# Black Bass in the bay



## tjwareusmc (Jul 10, 2008)

I was fishing for Reds yesterday along the edge of Perdido Bay, not far from Herron Bayou, and My live shrimp got hit, as I was reeling him in, I said " it looks like a bass" got it to the boat and sure enough, about a 1 lb bass.
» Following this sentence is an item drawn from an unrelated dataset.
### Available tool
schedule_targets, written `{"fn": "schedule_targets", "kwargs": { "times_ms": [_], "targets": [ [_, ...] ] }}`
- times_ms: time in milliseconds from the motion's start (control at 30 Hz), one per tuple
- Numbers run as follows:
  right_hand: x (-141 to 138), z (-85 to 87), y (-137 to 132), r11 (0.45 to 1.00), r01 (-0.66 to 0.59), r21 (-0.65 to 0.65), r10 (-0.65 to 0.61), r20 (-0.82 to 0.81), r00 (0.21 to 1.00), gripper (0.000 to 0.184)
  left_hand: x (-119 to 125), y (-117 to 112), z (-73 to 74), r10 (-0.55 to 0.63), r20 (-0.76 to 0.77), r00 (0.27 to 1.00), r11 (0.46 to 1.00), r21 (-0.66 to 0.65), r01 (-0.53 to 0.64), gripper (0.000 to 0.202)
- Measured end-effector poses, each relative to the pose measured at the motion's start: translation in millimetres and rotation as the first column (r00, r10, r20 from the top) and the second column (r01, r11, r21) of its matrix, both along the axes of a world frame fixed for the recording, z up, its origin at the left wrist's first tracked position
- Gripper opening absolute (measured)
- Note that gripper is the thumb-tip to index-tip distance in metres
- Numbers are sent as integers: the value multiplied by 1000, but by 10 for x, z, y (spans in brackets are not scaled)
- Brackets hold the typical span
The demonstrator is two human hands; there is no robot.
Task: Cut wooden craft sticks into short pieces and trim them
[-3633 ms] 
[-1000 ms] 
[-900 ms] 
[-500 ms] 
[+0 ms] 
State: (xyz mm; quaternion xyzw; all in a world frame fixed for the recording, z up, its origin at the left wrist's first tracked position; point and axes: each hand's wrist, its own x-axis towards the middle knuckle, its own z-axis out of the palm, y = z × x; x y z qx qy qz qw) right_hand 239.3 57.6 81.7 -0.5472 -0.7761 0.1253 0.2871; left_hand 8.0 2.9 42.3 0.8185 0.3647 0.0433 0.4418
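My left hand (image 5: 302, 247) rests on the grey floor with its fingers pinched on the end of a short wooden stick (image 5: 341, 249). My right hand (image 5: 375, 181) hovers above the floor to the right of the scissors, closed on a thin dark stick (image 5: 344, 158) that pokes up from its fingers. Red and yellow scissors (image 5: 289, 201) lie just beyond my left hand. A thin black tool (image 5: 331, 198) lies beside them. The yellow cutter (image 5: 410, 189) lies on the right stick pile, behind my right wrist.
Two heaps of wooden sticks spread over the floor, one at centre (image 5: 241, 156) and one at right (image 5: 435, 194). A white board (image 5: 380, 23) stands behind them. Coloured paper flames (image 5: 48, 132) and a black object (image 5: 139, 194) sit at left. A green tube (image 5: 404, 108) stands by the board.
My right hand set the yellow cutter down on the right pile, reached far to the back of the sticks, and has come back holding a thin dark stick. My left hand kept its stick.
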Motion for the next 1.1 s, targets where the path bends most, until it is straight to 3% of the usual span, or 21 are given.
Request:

I reached my fingers in the water and tasted them- salty as can be! 

I am fairly new to coastal fishing, but I was very surprised to catch a bass in the bay- is this normal?


----------



## PERDIDO PIRATE (Oct 4, 2007)

pretty common here. bass can thrivewell inbrackinsh water.


----------



## ScullsMcNasty (Oct 4, 2007)

ive caught sheepsheadway up in Blackwater River while bream fishing.. ive caught plenty of bass in perdido bay. ive actually seen what looked to be a school of redfish busting bait and it turned out to be all bass..


----------



## P-cola_Native (Feb 5, 2008)

I've caught bass (largemouth and sunshine)and bream in Bayou Chico and Bayou Grande, when the water was salty as can be.


----------



## captken (Feb 24, 2008)

I'll bet he fought better than any bass you ever caught too. Salty Bass fight great, maybe due to their Shrimp diet. 

The Mobile River Delta is one of the best Bass fishing areas I have ever fished and, you don't ever know what you are gonna catch next. Ask a Mobile fishing nativeto take you to"The Battery" or "Kings Battery." I've caught as many as 9 species of fish there in a day, both fresh and SW fish.

Live Shrimp and Shrimp imitating flies or lures are killers on salty Bass.

I've caught Flounder and Jack Crevalle in the fast water behind Jim Woodruff Dam on the Appalach and below Jackson Bluff Dam on the Ochlocknee.


----------



## tjwareusmc (Jul 10, 2008)

Thanks for all the input. I have alot to learn about fishing down here.


----------



## FishingMedic (Sep 27, 2007)

Yes they are VERY plentiful. Especially around the mouths of herron, bayou marcus and 11 mile....but you can catch them anywhere from herron on around to perdido river.:bowdown


----------